# Convert structured data to TFRecords 

In [1]:
%load_ext autoreload
%autoreload 2

In [2]:
import pandas as pd
import pathlib

import tensorflow as tf

import tfrecorder
from tfrecorder import input_schema
from tfrecorder import types

Error importing tfx_bsl_extension.arrow.array_util. Some tfx_bsl functionalities are not available

## Load [Titanic](https://www.openml.org/d/40945) dataset 

In [3]:
data_path = pathlib.Path('/tmp/datasets/titanic.csv')
if not data_path.exists():
  tf.keras.utils.get_file(
      'titanic.csv',
      origin='https://web.stanford.edu/class/archive/cs/cs109/cs109.1166/stuff/titanic.csv',
      extract=False,
      cache_dir='/tmp', cache_subdir='datasets')
  
assert data_path.exists()

Downloading data from https://web.stanford.edu/class/archive/cs/cs109/cs109.1166/stuff/titanic.csv


In [4]:
df = pd.read_csv(str(data_path))

## Add `split` column 

In [5]:
df['split'] = 'train'
df.head()

Unnamed: 0,Survived,Pclass,Name,Sex,Age,Siblings/Spouses Aboard,Parents/Children Aboard,Fare,split
0,0,3,Mr.
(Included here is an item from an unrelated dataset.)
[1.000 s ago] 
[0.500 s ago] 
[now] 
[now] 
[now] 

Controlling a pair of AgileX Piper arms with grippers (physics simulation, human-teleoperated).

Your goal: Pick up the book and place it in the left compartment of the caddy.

Owen Harris Braund,male,22.0,1,0,7.25,TRAIN
1,1,1,Mrs. John Bradley (Florence Briggs Thayer) Cum...,female,38.0,1,0,71.2833,TRAIN
2,1,3,Miss. Laina Heikkinen,female,26.0,0,0,7.925,TRAIN
3,1,1,Mrs. Jacques Heath (Lily May Peel) Futrelle,female,35.0,1,0,53.1,TRAIN
4,0,3,Mr. William Henry Allen,male,35.0,0,0,8.05,TRAIN


## Convert to TFRecords 

In [6]:
results = tfrecorder.convert(
    df, 
    './tfrecords', 
    schema=input_schema.Schema({
        'Survived': types.IntegerInput,
        'Pclass': types.IntegerInput,
        'Name': types.StringInput,
        'Sex': types.StringInput,
        'Age': types.FloatInput,
        'Siblings/Spouses Aboard': types.IntegerInput,
        'Parents/Children Aboard': types.IntegerInput,
        'Fare': types.FloatInput,
        'split': types.SplitKey,
    })
)

In [7]:
print(results)

{'job_id': 'DirectRunner', 'metrics': {'rows': 887, 'good_images': None, 'bad_images': None}, 'tfrecord_dir': './tfrecords/tfrecorder-20201027-173544-create-tfrecords'}


## Load a dataset from the generated TFRecord files 

In [8]:
datasets = tfrecorder.load(results['tfrecord_dir'])

In [9]:
for x in datasets['train'].take(1):
  for k, v in x.items():
    print(f'{k}: {v.dtype}')

Age: <dtype: 'float32'>
Fare: <dtype: 'float32'>
Name: <dtype: 'string'>
Parents/Children Aboard: <dtype: 'int64'>
Pclass: <dtype: 'int64'>
Sex: <dtype: 'string'>
Siblings/Spouses Aboard: <dtype: 'int64'>
Survived: <dtype: 'int64'>
split: <dtype: 'string'>